The play function sets up a Nim game between a human and the AI using the NimAI object.

Code

def play(nim_ai, human_player=None):
    """
    Play human game against the AI.
    `human_player` can be set to 0 or 1 to specify whether
    human player moves first or second.
    """

    # If no player order set, choose human's order randomly
    if human_player is None:
        human_player = random.randint(0, 1)

    # Create new game
    game = Nim()

    # Game loop
    while True:

        # Print contents of piles
        print()
        print("Piles:")
        for i, pile in enumerate(game.piles):
            print(f"Pile {i}: {pile}")
        print()

        # Compute current available actions
        available_actions = Nim.available_actions(game.piles)
        time.sleep(1)

        # Let human make a move
        if game.player == human_player:
            print("Your Turn")
            while True:
                pile = int(input("Choose Pile: "))
                count = int(input("Choose Count: "))
                if (pile, count) in available_actions:
                    break
                print("Invalid move, try again.")

        # Have AI make a move 
        else:
            print("AI's Turn")
            pile, count = nim_ai.choose_action(game.piles, epsilon=False)
            print(f"AI chose to take {count} object(s) from pile {pile}.")

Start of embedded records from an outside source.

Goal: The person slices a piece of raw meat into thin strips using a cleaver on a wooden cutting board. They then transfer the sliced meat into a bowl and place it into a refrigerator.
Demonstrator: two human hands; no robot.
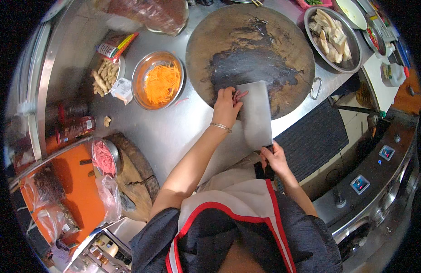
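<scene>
My right hand [276, 158] grips the dark handle of a broad Chinese cleaver [256, 112]. Its wide steel blade lies over the near edge of a round wooden chopping block [231, 30]. A few thin reddish meat strips [240, 95] show between the fingers of my left hand [226, 104] and on the blade's left side. The left fingers are curled round these strips, against the blade. Part of the strips is hidden behind the fingers. The block's surface bears a large dark, wet-looking patch.
Shredded carrot [162, 83] fills a steel bowl [137, 97] left of the block; ginger [106, 75] lies beyond it. Pale meat pieces [333, 37] sit in a steel basin [357, 65] at right. Pink meat strips [104, 158] stand at lower left. A metal handle [315, 88] juts from the table edge.
</scene>
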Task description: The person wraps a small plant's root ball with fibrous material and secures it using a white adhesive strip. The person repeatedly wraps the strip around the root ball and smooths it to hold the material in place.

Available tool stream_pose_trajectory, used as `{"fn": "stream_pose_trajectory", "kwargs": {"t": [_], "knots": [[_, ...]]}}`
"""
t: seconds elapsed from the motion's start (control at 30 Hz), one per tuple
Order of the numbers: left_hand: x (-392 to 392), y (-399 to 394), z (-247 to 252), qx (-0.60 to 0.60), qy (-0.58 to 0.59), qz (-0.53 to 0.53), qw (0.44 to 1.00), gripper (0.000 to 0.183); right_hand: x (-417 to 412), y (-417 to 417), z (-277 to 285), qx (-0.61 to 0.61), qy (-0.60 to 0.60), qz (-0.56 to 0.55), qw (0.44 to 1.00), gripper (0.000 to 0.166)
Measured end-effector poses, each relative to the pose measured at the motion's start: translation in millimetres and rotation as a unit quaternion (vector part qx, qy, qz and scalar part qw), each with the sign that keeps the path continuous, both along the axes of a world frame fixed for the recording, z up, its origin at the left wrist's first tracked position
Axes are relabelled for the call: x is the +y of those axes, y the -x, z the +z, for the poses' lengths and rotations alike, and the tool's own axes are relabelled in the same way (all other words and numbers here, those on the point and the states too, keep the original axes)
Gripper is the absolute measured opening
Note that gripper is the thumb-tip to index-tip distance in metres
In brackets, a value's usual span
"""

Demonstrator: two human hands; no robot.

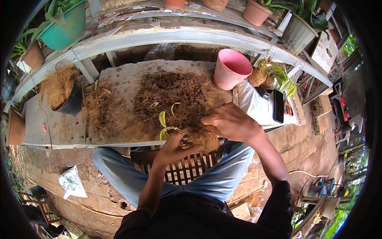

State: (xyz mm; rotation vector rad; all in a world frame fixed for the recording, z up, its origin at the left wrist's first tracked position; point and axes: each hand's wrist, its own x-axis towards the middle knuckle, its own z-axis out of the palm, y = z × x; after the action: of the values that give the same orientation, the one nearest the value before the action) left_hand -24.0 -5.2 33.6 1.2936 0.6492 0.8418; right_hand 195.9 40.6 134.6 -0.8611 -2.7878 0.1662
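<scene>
My left hand (176, 148) grips a ball of coconut fibre (206, 141) near the front edge of the bench. A leafy cutting (163, 125) sticks out of the ball to the left, its stem passing by my thumb and fingers. Just above the ball's right side is my right hand (229, 122), with its fingers bent together. Whether it pinches a strand or thread there is too small to tell. Behind both hands spreads a heap of dark soil and loose fibre (176, 92) on the pale bench top (119, 74).
A pink pot (231, 68) stands at the back right. Beside it are fibre balls with plants (258, 76), a black phone (278, 106) and orange-handled scissors (288, 108) on a white sack (253, 104). A black pot (71, 101) holding fibre (58, 86) lies tilted at left.
</scene>
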Motion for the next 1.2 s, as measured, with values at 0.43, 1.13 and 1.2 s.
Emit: {"fn": "stream_pose_trajectory", "kwargs": {"t": [0.43,1.13,1.2], "knots": [[9,15,-9,-0.071,-0.049,0.120,0.989,0.047,-53,56,-12,0.277,0.088,-0.208,0.934,0.011],[-8,-11,-29,-0.345,0.218,0.236,0.882,0.017,-93,80,-75,0.683,0.425,-0.197,0.560,0.012],[-11,-16,-6,-0.318,0.271,0.250,0.873,0.021,-91,77,-83,0.712,0.471,-0.189,0.485,0.014]]}}
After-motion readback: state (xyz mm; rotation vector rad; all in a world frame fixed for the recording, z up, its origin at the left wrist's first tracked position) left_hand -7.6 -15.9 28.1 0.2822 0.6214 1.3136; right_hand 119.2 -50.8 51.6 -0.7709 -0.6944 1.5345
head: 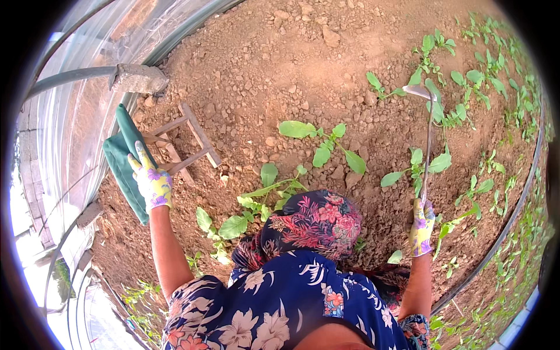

        # updates the objects in each pile after taking action; Switches player; Checks for winner
        game.move((pile, count))

        # Checks for winner and ends the game
        if game.winner is not None:
            print()
            print("GAME OVER")
            winner = "Human" if game.winner == human_player else "AI"
            print(f"Winner is {winner}")
            return

4 Testing the NimAI

Now that we have our model ready, let’s first play with the AI without training it.

4.1 Human Vs Untrained AI

Code

untrained_ai = train(0)

Done training

Code

# start a Nim game between human and untrained AI
play(untrained_ai)

Piles:
Pile 0: 1
Pile 1: 3
Pile 2: 5
Pile 3: 7

Your Turn
Choose Pile: 2
Choose Count: 5

Piles:
Pile 0: 1
Pile 1: 3
Pile 2: 0
Pile 3: 7

AI's Turn
AI chose to take 1 object(s) from pile 0.

Piles:
Pile 0: 0
Pile 1: 3
Pile 2: 0
Pile 3: 7

Your Turn
Choose Pile: 3
Choose Count: 6

Piles:
Pile 0: 0
Pile 1: 3
Pile 2: 0
Pile 3: 1

AI's Turn
AI chose to take 1 object(s) from pile 3.

Piles:
Pile 0: 0
Pile 1: 3
Pile 2: 0
Pile 3: 0

Your Turn
Choose Pile: 1
Choose Count: 2

Piles:
Pile 0: 0
Pile 1: 1
Pile 2: 0
Pile 3: 0

AI's Turn
AI chose to take 1 object(s) from pile 1.

GAME OVER
Winner is Human

We can see that it is very easy to win against the AI since it is playing randomly without using any optimized Q-values.

4.2 Human Vs Trained AI

Now, let’s train our AI on 10,000 games and play against it.

Code

trained_ai = train(10000)

Playing training game 1
Playing training game 2
Playing training game 3
Playing training game 4
Playing training game 5
Playing training game 6
Playing training game 7
Playing training game 8
Playing training game 9
Playing training game 10
*
*
*
*
*
Playing training game 9991
Playing training game 9992
Playing training game 9993
Playing training game 9994
Playing training game 9995
Playing training game 9996
Playing training game 9997
Playing training game 9998
Playing training game 9999
Playing training game 10000

Done training

Code

# start a Nim game between human and trained AI
play(trained_ai)

Piles:
Pile 0: 1
Pile 1: 3
Pile 2: 5
Pile 3: 7

AI's Turn
AI chose to take 5 object(s) from pile 2.

Piles:
Pile 0: 1
Pile 1: 3
Pile 2: 0
Pile 3: 7

Your Turn
Choose Pile: 1
Choose Count: 2

Piles:
Pile 0: 1
Pile 1: 1
Pile 2: 0
Pile 3: 7

AI's Turn
AI chose to take 6 object(s) from pile 3.

Piles:
Pile 0: 1
Pile 1: 1
Pile 2: 0
Pile 3: 1

Your Turn
Choose Pile: 3
Choose Count: 1

Piles:
Pile 0: 1
Pile 1: 1
Pile 2: 0
Pile 3: 0

AI's Turn
AI chose to take 1 object(s) from pile 0.

Piles:
Pile 0: 0
Pile 1: 1
Pile 2: 0
Pile 3: 0

Your Turn
Choose Pile: 1
Choose Count: 1

GAME OVER
Winner is AI

Now that we have trained the AI, we can see that it is quite challenging to beat the AI as it has gained the experience needed to make optimal moves and win the game.